Figure 6Albumin-Stratified Kaplan–Meier Curves of Time to Progression in Optimal Bridge to Liver transplant (LT) Patients. Plot restricted to patients with burden at diagnosis defined as T1 and within Milan Criteria, with Barcelona Clinic Liver Cancer (BCLC) Stage A disease, and having a baseline alpha-fetoprotein (AFP) < 20 ng/mL. Censored data is marked with a vertical upward dash. The total number of patients remaining in the analysis at each major x-axis time point is listed in the table below the plot.
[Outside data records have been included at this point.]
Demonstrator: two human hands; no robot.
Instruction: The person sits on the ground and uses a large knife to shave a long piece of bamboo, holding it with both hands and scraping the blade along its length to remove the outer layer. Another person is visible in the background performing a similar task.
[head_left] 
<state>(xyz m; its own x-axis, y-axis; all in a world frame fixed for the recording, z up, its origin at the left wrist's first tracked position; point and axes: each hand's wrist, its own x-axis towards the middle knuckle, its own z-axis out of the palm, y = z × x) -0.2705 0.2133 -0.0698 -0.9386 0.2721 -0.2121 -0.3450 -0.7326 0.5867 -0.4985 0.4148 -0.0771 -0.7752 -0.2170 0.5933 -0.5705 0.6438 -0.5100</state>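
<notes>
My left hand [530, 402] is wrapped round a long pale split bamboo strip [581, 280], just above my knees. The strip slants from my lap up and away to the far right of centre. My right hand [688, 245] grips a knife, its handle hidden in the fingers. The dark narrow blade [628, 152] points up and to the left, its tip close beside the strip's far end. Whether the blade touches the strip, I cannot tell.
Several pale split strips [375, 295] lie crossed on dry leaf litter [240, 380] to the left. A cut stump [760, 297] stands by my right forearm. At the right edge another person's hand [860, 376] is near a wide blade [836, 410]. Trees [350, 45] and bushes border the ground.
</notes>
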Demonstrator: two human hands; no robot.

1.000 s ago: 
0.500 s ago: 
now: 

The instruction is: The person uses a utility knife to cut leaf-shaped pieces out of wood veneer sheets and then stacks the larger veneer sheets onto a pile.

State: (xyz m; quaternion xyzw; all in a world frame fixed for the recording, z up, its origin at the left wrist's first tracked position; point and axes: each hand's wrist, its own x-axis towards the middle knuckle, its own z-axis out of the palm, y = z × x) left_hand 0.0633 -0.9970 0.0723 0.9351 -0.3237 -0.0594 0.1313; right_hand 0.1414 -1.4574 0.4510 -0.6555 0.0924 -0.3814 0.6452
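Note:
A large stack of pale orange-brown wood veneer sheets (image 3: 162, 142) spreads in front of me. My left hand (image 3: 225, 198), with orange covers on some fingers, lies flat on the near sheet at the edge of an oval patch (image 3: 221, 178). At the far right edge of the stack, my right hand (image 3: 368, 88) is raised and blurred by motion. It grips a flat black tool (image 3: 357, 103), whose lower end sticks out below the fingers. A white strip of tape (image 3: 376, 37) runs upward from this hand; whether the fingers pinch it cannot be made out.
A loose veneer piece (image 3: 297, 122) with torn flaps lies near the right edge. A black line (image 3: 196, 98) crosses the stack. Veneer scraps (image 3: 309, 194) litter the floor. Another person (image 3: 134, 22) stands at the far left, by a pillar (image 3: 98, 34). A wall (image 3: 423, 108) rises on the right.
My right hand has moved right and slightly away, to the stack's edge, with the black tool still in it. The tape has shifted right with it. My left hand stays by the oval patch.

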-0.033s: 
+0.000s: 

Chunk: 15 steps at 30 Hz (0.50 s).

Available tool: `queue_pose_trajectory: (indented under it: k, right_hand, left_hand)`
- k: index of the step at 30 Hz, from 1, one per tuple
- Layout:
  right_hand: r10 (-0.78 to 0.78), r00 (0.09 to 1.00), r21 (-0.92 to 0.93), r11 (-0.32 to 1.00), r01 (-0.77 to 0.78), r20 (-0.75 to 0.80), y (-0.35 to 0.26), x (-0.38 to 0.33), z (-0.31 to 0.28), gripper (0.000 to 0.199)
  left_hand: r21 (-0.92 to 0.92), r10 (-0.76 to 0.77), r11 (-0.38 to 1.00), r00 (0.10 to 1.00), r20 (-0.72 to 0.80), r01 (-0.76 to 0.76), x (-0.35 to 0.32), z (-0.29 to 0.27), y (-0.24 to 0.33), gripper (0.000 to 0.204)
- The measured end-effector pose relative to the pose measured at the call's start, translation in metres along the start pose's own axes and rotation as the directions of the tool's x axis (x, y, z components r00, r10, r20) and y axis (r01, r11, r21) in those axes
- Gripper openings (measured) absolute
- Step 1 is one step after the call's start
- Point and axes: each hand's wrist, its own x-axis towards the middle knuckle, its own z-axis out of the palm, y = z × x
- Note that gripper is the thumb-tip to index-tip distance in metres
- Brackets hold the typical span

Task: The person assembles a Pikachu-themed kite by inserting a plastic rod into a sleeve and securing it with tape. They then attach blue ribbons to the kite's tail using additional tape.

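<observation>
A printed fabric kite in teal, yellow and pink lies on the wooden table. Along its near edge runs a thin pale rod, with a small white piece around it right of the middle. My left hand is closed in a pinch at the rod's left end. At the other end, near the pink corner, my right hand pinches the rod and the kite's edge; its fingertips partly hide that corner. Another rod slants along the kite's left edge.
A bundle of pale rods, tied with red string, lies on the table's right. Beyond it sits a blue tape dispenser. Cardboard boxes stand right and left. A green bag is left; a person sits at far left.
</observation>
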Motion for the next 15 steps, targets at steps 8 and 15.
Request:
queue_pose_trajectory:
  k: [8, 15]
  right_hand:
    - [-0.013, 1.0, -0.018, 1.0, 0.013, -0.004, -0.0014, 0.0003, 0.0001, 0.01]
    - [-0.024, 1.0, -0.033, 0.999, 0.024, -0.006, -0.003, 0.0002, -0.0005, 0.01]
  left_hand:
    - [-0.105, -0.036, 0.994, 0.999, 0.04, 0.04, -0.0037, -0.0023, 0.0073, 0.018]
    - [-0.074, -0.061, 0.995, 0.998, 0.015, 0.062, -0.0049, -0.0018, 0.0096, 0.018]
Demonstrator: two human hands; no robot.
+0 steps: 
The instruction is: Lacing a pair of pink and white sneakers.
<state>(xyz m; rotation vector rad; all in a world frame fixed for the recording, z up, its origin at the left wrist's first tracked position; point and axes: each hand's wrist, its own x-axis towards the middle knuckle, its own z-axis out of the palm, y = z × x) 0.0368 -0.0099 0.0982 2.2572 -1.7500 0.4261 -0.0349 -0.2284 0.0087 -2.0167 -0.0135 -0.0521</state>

Significance was determined using the Log-Rank test.
Clinical parameters associated with albumin < 3.4 g/dL.
| Parameters | <3.4 g/dL | ≥3.4 g/dL | |
|---|---|---|---|
| Cohort, | 176 | 197 | |
| Study period, date range | |||
| General Demographics | |||
| Age, median (IQR) | 62 (59–66) | 64 (61–67) | 0.003 |
| Legal sex, n male (%) | 122 (69) | 164 (83) | 0.002 |
| Hepatology at Diagnosis | |||
| Cirrhosis etiology, | 0.735 | ||
| HCV | 95 (54) | 113 (57) | |
| NASH | 27 (15) | 25 (13) | |
| HCV + ALD | 20 (11) | 24 (12) | |
| ALD | 19 (11) | 15 (8) | |
| Other | 15 (9) | 20 (10) | |
| Child Pugh, | <0.001 | ||
| A | 94 (53) | 190 (96) | |
| B | 82 (47) | 7 (4) | |
| History of decompensation, | 87 (49) | 32 (16) | <0.001 |
| Sodium mM, median (IQR) | 138 (136–140) | 140 (138–141) | <0.001 |
| Creatinine mg/dL, median (IQR) | 0.9 (0.8–1.2) | 0.9 (0.8–1.1) | 0.430 |
| Bilirubin mg/dL, median (IQR) | 1.4 (0.9–2.1) | 0.8 (0.5–1.2) | <0.001 |
| INR, median (IQR) | 1.2 (1.1–1.3) | 1.1 (1.0–1.1) | <0.001 |
| ALBI Grade, | <0.001 | ||
| Grade 1 | 0 (0) | 67 (34) | |
| Grade 2 | 122 (69) | 130 (66) | |
| Grade 3 | 54 (31) | 0 (0) | |
| MELD-Na, median (IQR) | 11 (8–14) | 8 (7–10) | <0.001 |
| HCC Baseline | |||
| Multifocal, | 44 (25) | 46 (23) | 0.717 |
| Index lesion cm, median (IQR) | 2.8 (2.2–3.8) | 2.8 (2.2–3.7) | 0.897 |
| Milan Criteria, | 147 (84) | 161 (82) | 0.683 |
| T-Stage, | 0.631 | ||
| T1 | 131 (74) | 151 (77) | |
| T2 | 45 (26) | 46 (23) | |
| BCLC Stage, | 0.876 | ||
| A | 153 (87) | 173 (88) | |
| B | 23 (13) | 24 (12) | |
| ECOG, | 0.001 | ||
| 0 | 92 (52) | 136 (69) | |
| 1 | 84 (48) | 61 (31) | |
| AFP ng/mL, median (IQR) | 16 (6–73) | 10 (5–79) | 0.142 |
| AFP ≤ 20 ng/mL, | 98 (56) | 117 (60) | 0.461 |
| Index Liver-Directed Therapy | |||
| Modality, | 0.002 | ||
| DEE-TACE | 89 (51) | 66 (34) | |
| 90Y | 50 (28) | 86 (44) | |
| MWA | 37 (21) | 45 (23) | |
| Days from diagnosis to treatment, median (IQR) | 58 (36–84) | 55 (34–81) | 0.398 |
| Objective Response Rate, | 0.131 | ||
| CR/PR | 108 (61) | 140 (71) | |
| SD/DP | 53 (30) | 46 (23) | |
| NA | 15 (9) | 11 (6) | |
| Primary Endpoint | 117 (66) | 99 (50) | 0.514 |
| Liver transplantation, | 63 (54) | 54 (55) | |
| Tumor progression, | 54 (46) | 45 (45) | |
| Source of Tumor Progression | 0.778 | ||
| Index progression, | 33 (61) | 25 (56) | |
| New disease, | 21 (39) | 20 (44) |
Continuous factors reaching significance were converted to categorical quartiles for univariate confirmation. Abbreviations: interquartile range (IQR), Hepatitis C virus (HCV), nonalcoholic steatohepatitis (NASH), alcoholic liver disease (ALD), international normalized ratio (INR), University of California San Francisco (UCSF), Barcelona Clinic Liver Cancer (BCLC), Eastern Cooperative Oncology Group (ECOG), alpha fetoprotein (AFP), drug-eluting embolic transarterial chemoembolization (DEE-TACE), 90-Yittrium (90-Y), microwave ablation (MWA), Complete response (CR), PR (partial response), Stable disease (SD), Disease progression (DP), not available (NA).